Por fatores como estes, prefiro enfatizar o aprendizado e utilizar a expressão colaboração. Incrível, mas é muito diferente de compartilhar conhecimentos. Parece que o termo compartilhar conhecimento vem carregado de pré-conceitos implícitos e negativos ao sucesso da GC. Nos programas de GC compartilhar o conhecimento deve ter o peso que merece. Nem mais, nem menos.

Se você perguntar na maioria das empresas: Quem vai compartilhar conhecimentos com fulano? Possivelmente muitos vão concentrar-se em outras coisas e encontrar mil desculpas para fugir a essa tarefa.
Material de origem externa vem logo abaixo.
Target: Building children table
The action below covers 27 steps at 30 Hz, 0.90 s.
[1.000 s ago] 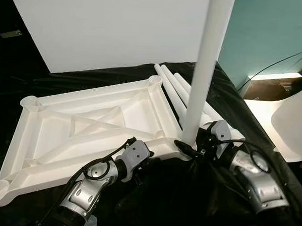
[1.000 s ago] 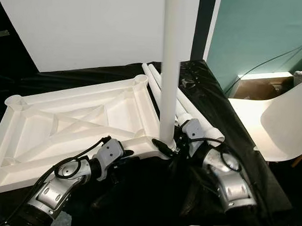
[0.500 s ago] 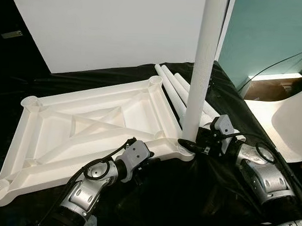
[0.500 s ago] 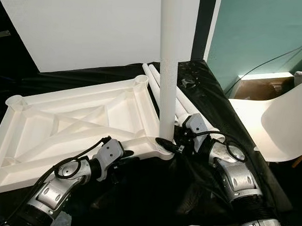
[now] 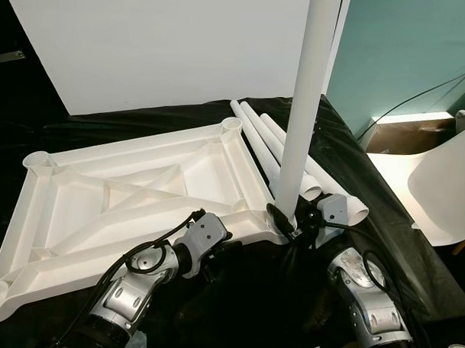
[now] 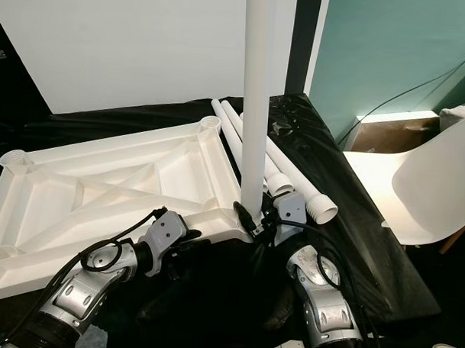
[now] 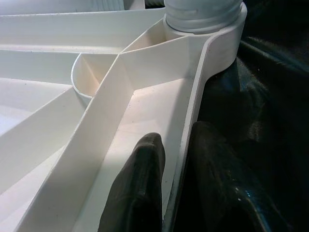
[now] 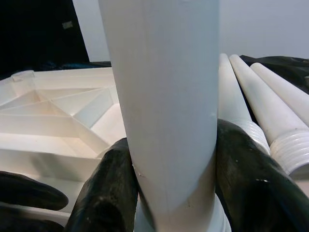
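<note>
The white table top [image 5: 140,194] lies upside down on black cloth, its ribbed underside facing up. One white leg [image 5: 299,123] stands upright in the near right corner socket [image 7: 205,14]. My right gripper [image 5: 288,219] is shut on the base of this leg, with black fingers [image 8: 108,193] on both sides of the leg [image 8: 166,96]. My left gripper [image 7: 176,188] is shut on the table top's near rim, one finger [image 7: 140,193] inside the frame and one outside. Three spare legs [image 5: 264,141] lie side by side on the cloth behind the upright one.
A large white board [image 5: 168,42] leans at the back. To the right are a white chair [image 5: 446,181], a cardboard box [image 5: 394,134] and a cable against the teal wall. The black cloth [image 5: 384,217] drops off at its right edge.
My right forearm has swung from the right side round to the near side of the leg, still clasping its base. The leg stands straighter. The left gripper has kept its hold.
</note>
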### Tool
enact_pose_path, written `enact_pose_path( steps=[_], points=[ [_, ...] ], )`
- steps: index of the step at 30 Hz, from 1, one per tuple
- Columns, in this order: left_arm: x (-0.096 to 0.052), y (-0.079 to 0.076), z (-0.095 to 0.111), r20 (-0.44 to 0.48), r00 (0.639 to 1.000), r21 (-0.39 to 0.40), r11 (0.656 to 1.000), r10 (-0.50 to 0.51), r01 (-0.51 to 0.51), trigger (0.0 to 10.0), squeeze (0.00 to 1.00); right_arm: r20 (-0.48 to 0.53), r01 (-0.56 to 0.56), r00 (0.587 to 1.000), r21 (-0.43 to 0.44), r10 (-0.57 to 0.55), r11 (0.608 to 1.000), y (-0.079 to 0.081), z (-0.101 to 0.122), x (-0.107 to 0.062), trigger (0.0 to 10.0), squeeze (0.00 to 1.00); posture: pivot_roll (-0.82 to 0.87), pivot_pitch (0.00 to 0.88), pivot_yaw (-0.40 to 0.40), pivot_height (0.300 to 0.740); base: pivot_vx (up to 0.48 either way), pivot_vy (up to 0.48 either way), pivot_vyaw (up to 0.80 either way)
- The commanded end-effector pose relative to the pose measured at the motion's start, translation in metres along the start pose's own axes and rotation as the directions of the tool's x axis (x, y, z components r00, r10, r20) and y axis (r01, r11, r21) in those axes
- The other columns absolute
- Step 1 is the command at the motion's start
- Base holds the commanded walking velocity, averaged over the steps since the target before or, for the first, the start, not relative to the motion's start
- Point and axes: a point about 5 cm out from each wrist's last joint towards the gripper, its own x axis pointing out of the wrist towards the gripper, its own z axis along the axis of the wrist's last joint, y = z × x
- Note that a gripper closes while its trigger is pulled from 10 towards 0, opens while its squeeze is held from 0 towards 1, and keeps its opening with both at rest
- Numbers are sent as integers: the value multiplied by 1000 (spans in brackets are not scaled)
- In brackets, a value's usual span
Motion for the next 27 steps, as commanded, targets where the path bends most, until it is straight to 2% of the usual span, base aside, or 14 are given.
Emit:
enact_pose_path(
  steps=[1, 2, 7, 8, 9, 10, 11, 15, 18, 19, 20, 21, 23, 27],
  points=[
    [6, -24, -18, -78, 985, -31, 988, -154, 152, 10000, 0, -41, 67, 997, -31, -68, 997, -16, -3, 1, 10000, 506, -13, 0, 46, 740, 0, 0, 0],
    [6, -24, -18, -78, 985, -31, 988, -155, 153, 10000, 0, -37, 48, 998, -40, -50, 998, -16, -2, 2, 10000, 1000, -13, 0, 46, 740, 0, 0, 0],
    [6, -23, -18, -80, 984, -29, 988, -156, 154, 10000, 0, -35, -66, 997, -75, 63, 995, -16, 2, 4, 10000, 1000, -16, 0, 47, 740, 0, 0, 0],
    [6, -23, -18, -80, 984, -29, 988, -157, 155, 10000, 0, -40, -136, 990, -107, 133, 985, -19, 4, 6, 10000, 0, -15, 0, 45, 740, 0, 0, 0],
    [6, -23, -19, -81, 984, -29, 988, -157, 155, 10000, 0, -49, -200, 980, -130, 195, 971, -22, 7, 8, 10000, 0, -15, 0, 45, 740, 0, 0, 0],
    [6, -23, -19, -81, 984, -29, 988, -157, 155, 10000, 0, -49, -200, 980, -130, 195, 971, -22, 7, 8, 10000, 0, -15, 0, 45, 740, 0, 0, 0],
    [6, -23, -19, -82, 984, -29, 988, -157, 155, 10000, 0, -62, -252, 968, -152, 245, 956, -25, 9, 9, 10000, 0, -14, 0, 44, 740, 0, 0, 0],
    [7, -23, -20, -82, 984, -30, 988, -156, 154, 10000, 0, -137, -438, 898, -203, 418, 876, -37, 16, 11, 10000, 0, -9, 0, 39, 740, 0, 0, 0],
    [7, -23, -20, -82, 984, -30, 988, -156, 154, 10000, 0, -137, -438, 898, -203, 418, 876, -37, 16, 11, 10000, 0, -9, 0, 39, 740, 0, 0, 0],
    [7, -23, -20, -82, 985, -30, 988, -155, 153, 10000, 0, -155, -464, 885, -207, 439, 861, -39, 16, 11, 10000, 0, -9, 0, 39, 740, 0, 0, 0],
    [7, -23, -20, -82, 985, -29, 988, -152, 150, 10000, 0, -183, -497, 866, -214, 466, 841, -41, 15, 10, 8667, 0, -2, 0, 34, 740, 0, 0, 0],
    [7, -23, -20, -82, 985, -29, 988, -152, 150, 10000, 0, -183, -497, 866, -214, 466, 841, -41, 15, 10, 8667, 0, -2, 0, 34, 740, 0, 0, 0],
    [6, -23, -20, -80, 986, -31, 989, -147, 145, 10000, 0, -213, -535, 842, -213, 496, 817, -45, 15, 9, 0, 0, 0, 0, 34, 740, 0, 0, 0],
    [5, -24, -21, -82, 986, -35, 989, -146, 144, 10000, 0, -236, -568, 819, -200, 523, 799, -48, 13, 8, 0, 0, -1, 0, 36, 740, 0, 0, 0]
  ],
)
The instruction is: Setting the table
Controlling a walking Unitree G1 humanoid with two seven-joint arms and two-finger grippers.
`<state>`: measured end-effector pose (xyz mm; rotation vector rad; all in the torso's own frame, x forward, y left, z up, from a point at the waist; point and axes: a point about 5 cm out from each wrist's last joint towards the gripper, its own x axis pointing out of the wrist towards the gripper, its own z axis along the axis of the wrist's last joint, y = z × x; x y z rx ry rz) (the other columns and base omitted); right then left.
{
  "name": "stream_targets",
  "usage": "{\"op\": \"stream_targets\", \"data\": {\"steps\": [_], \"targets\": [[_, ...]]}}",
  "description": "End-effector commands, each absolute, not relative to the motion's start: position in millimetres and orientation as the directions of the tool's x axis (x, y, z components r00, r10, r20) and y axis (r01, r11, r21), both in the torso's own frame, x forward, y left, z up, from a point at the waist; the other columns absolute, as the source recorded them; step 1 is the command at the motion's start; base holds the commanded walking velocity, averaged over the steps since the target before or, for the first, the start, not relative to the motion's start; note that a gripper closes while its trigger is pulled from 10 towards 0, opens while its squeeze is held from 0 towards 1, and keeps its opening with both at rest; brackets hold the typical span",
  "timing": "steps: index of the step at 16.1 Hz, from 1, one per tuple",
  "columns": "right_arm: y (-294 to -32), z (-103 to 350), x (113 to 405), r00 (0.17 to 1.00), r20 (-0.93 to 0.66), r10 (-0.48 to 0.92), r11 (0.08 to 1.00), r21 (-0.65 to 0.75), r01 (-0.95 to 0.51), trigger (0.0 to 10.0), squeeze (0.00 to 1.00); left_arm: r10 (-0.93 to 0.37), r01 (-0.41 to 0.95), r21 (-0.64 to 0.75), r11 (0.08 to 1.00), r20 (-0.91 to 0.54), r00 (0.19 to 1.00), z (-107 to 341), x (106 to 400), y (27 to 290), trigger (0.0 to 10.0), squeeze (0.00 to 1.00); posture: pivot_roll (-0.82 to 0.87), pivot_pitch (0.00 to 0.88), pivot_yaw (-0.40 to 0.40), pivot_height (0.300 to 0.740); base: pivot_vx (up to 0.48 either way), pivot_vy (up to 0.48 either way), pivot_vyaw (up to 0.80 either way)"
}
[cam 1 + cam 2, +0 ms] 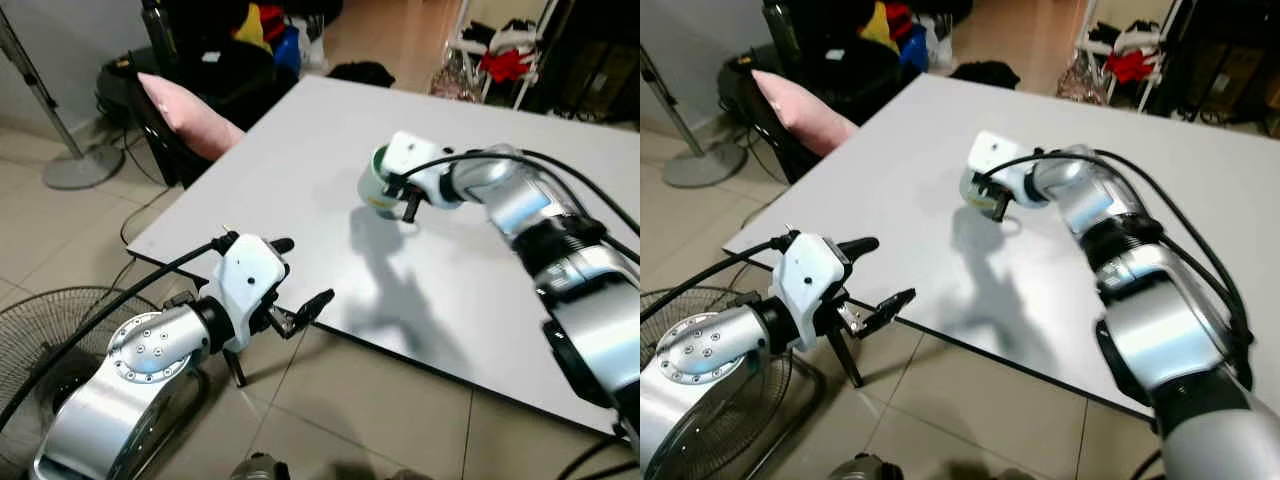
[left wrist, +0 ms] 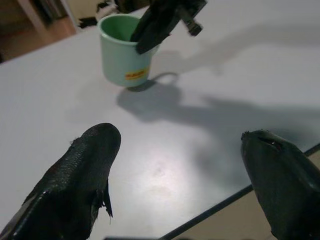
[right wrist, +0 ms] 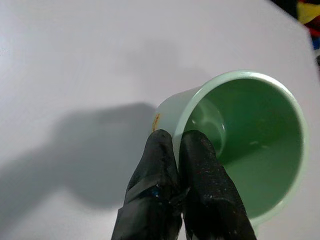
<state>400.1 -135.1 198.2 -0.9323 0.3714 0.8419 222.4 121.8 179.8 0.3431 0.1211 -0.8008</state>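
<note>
Tiled floor (image 1: pixel 330 410) runs under a white table (image 1: pixel 300 190) whose near corner juts toward the robot, with household clutter behind it. At far left a floor fan's base and pole (image 1: pixel 70 160) stand on the tiles, and the wire grille of another fan (image 1: pixel 40 330) sits low beside the left arm. Just past the table's left edge a dark chair holds a pink cushion (image 1: pixel 190 115); farther back lies a pile of dark bags and bright cloth (image 1: pixel 265 25).

Near the table's front edge the left gripper (image 1: pixel 302 275) hovers level with the corner, its two black fingers (image 2: pixel 82 170) spread wide apart with nothing between them. In its wrist view the tabletop lies just below and ahead of the fingertips.

Toward the middle of the table stands a pale green mug (image 2: pixel 121 50) with a small yellow-and-red label on its side, upright and resting on the surface. The right gripper (image 3: pixel 177 150) is pinched on the mug's rim, one finger (image 3: pixel 152 190) outside the wall and the other inside the cup, both pressed tight against it. The right arm (image 1: pixel 520 210) reaches in over the table from the right, its shadow falling across the tabletop toward the near edge.

At far right, beyond the table, a white rack (image 1: pixel 505 55) carries red and dark clothing.
</note>
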Motion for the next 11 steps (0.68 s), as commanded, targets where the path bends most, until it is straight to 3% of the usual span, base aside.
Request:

No entanto, quando perguntamos às pessoas, se alguém poderia ensinar fulano, sempre aparecem mais pessoas do que precisamos.

Aprender, compartilhar responsabilidades de maneira inteligente, delegar desafios com base nas competências, estruturar e organizar as entregas de conhecimento aos clientes, elaborar estratégias mercadológicas para o conhecimento, todos exigem certa dose de eficácia na CG e tal como o compartilhamento do conhecimento, continuam muito importantes a gestão do conhecimento.

Também difíceis de serem alcançados, infelizmente estão quase completamente ausentes das discussões inflamadas.